#### What the exercise asks:
Return the material unaltered, line by line.

[Input data — start]

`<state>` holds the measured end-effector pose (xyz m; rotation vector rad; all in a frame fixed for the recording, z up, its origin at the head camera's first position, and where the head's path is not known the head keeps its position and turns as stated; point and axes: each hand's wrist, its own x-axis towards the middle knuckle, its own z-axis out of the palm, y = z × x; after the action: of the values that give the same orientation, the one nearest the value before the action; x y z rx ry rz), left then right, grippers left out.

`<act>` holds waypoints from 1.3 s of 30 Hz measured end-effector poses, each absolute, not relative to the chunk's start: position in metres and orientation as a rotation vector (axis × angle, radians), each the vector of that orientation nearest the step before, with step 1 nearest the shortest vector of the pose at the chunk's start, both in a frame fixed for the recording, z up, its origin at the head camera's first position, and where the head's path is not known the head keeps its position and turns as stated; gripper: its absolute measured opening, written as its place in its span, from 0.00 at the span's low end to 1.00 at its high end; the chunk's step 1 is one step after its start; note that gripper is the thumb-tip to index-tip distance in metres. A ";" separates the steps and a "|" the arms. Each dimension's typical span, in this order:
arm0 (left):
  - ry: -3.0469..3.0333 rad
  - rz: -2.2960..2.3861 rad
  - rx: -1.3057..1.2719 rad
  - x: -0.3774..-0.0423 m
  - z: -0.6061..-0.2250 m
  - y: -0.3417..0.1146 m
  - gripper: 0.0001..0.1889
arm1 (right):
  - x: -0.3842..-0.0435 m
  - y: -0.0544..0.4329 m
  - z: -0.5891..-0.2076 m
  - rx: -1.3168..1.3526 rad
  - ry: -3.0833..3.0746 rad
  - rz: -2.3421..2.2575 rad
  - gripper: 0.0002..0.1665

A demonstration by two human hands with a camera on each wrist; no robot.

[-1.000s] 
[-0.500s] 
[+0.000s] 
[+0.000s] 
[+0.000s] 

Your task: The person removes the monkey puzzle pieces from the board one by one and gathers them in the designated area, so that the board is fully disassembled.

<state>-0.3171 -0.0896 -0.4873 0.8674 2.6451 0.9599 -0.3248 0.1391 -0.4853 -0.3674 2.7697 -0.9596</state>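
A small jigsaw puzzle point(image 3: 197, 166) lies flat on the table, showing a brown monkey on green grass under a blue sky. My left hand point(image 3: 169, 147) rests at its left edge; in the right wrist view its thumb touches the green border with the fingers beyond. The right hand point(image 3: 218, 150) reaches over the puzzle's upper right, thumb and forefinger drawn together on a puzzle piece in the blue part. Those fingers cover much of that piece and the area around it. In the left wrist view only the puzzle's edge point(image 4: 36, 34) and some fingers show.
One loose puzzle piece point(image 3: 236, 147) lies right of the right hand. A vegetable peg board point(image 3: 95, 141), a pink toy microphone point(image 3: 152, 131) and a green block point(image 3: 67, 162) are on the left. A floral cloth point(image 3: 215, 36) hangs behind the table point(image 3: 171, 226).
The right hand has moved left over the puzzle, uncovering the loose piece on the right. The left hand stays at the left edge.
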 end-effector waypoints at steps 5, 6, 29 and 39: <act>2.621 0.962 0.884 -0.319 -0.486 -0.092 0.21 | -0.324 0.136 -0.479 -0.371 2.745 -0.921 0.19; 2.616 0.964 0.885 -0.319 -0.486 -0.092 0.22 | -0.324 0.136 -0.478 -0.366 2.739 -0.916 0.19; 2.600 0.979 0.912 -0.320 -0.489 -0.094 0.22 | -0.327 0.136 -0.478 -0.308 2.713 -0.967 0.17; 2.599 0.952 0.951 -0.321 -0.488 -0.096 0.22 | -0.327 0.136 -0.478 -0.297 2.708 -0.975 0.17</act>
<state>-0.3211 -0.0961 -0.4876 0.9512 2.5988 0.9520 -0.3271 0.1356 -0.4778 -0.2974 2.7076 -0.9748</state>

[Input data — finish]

#### Answer to this exercise:
`<state>` holds the measured end-effector pose (xyz m; rotation vector rad; all in a frame fixed for the recording, z up, its origin at the head camera's first position, and where the head's path is not known the head keeps its position and turns as stated; point and axes: each hand's wrist, its own x-axis towards the middle knuckle, its own z-axis out of the palm, y = z × x; after the action: of the values that give the same orientation, the one nearest the value before the action; x y z rx ry rz), left then right, grippers left out.

`<act>` holds waypoints from 1.3 s of 30 Hz measured end-effector poses, each absolute, not relative to the chunk's start: position in metres and orientation as a rotation vector (axis × angle, radians), each the vector of that orientation nearest the step before, with step 1 nearest the shortest vector of the pose at the chunk's start, both in a frame fixed for the recording, z up, its origin at the head camera's first position, and where the head's path is not known the head keeps its position and turns as stated; gripper: its absolute measured opening, written as its place in its span, from 0.00 at the span's low end to 1.00 at its high end; the chunk's step 1 is one step after its start; note that gripper is the thumb-tip to index-tip distance in metres. A ";" separates the steps and a "|" the arms. Each dimension's typical span, in this order:
arm0 (left):
  - ry: -3.0469..3.0333 rad
  - rz: -2.2960..2.3861 rad
  - rx: -1.3057..1.2719 rad
  - x: -0.3774..-0.0423 m
  - z: -0.6061..-0.2250 m
  - y: -0.3417..0.1146 m
  - gripper: 0.0001..0.1889
arm1 (right):
  - x: -0.3842..-0.0435 m
  - y: -0.0544..0.4329 m
  - z: -0.5891..-0.2076 m
  - rx: -1.3168..1.3526 rad
  - ry: -3.0833..3.0746 rad
  - rz: -2.3421..2.2575 rad
  - gripper: 0.0002..0.1665

A demonstration by two human hands with a camera on each wrist; no robot.

[-1.000s] 
[-0.500s] 
[+0.000s] 
[+0.000s] 
[+0.000s] 

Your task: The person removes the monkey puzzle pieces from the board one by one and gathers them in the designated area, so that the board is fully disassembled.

<state>-0.3171 -0.0896 -0.4873 0.8674 2.6451 0.9599 -0.3248 0.1391 -0.4853 -0.3674 2.7697 -0.9596</state>
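A small jigsaw puzzle point(image 3: 197, 166) lies flat on the table, showing a brown monkey on green grass under a blue sky. My left hand point(image 3: 169, 147) rests at its left edge; in the right wrist view its thumb touches the green border with the fingers beyond. The right hand point(image 3: 218, 150) reaches over the puzzle's upper right, thumb and forefinger drawn together on a puzzle piece in the blue part. Those fingers cover much of that piece and the area around it. In the left wrist view only the puzzle's edge point(image 4: 36, 34) and some fingers show.
One loose puzzle piece point(image 3: 236, 147) lies right of the right hand. A vegetable peg board point(image 3: 95, 141), a pink toy microphone point(image 3: 152, 131) and a green block point(image 3: 67, 162) are on the left. A floral cloth point(image 3: 215, 36) hangs behind the table point(image 3: 171, 226).
The right hand has moved left over the puzzle, uncovering the loose piece on the right. The left hand stays at the left edge.
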 end-effector waypoints at steps 5, 6, 29 and 39: <act>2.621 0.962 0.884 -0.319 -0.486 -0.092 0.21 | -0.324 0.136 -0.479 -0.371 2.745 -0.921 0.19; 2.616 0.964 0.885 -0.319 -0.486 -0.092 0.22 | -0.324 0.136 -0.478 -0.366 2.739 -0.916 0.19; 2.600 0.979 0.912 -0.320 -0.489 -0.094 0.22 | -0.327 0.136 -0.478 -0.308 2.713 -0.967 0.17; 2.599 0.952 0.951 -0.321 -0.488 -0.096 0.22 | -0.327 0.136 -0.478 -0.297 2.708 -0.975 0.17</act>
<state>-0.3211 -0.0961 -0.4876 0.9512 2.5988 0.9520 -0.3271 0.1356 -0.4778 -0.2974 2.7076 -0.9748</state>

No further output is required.